[[ Supplied records open ]]
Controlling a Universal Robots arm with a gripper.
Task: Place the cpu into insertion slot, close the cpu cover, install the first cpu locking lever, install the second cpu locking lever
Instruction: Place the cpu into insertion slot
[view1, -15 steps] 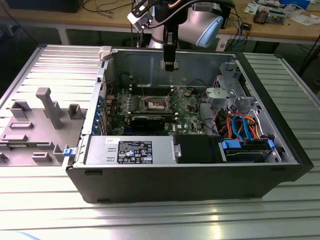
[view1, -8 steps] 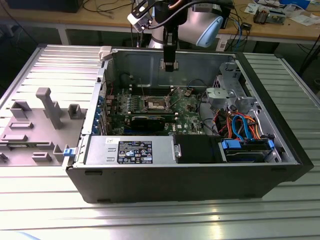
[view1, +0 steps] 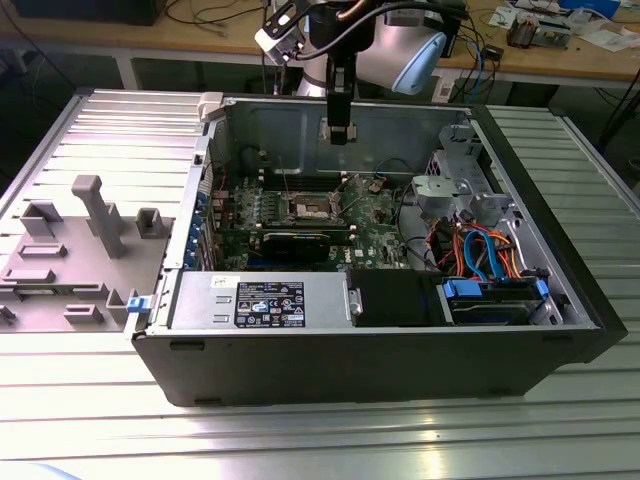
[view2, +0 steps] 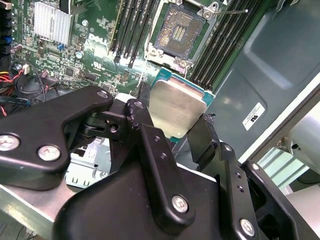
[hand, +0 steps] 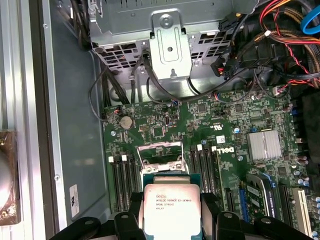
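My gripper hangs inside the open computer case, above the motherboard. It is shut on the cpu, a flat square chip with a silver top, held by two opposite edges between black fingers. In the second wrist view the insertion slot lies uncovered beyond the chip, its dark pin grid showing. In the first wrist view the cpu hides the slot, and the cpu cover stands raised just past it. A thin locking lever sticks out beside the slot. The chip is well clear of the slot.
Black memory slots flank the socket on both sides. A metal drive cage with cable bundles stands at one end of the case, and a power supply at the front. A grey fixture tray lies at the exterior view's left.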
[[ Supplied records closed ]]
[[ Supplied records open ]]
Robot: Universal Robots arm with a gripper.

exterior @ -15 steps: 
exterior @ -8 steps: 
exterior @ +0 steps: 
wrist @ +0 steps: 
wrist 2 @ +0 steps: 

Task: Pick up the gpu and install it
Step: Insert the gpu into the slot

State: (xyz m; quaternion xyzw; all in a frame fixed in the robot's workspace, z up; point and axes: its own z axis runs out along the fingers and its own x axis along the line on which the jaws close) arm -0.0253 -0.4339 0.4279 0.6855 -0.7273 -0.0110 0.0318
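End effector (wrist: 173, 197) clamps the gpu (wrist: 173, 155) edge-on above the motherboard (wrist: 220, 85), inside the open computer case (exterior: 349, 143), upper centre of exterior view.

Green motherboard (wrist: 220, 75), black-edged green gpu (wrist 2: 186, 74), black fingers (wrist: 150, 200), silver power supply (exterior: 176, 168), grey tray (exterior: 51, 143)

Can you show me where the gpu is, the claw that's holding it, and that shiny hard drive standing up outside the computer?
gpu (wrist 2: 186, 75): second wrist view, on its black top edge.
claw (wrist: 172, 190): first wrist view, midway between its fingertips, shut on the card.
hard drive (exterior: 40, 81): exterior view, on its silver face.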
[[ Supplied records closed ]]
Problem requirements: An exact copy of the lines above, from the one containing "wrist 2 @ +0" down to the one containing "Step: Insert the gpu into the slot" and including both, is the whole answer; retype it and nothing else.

Answer to this task:
wrist 2 @ +0 steps: 

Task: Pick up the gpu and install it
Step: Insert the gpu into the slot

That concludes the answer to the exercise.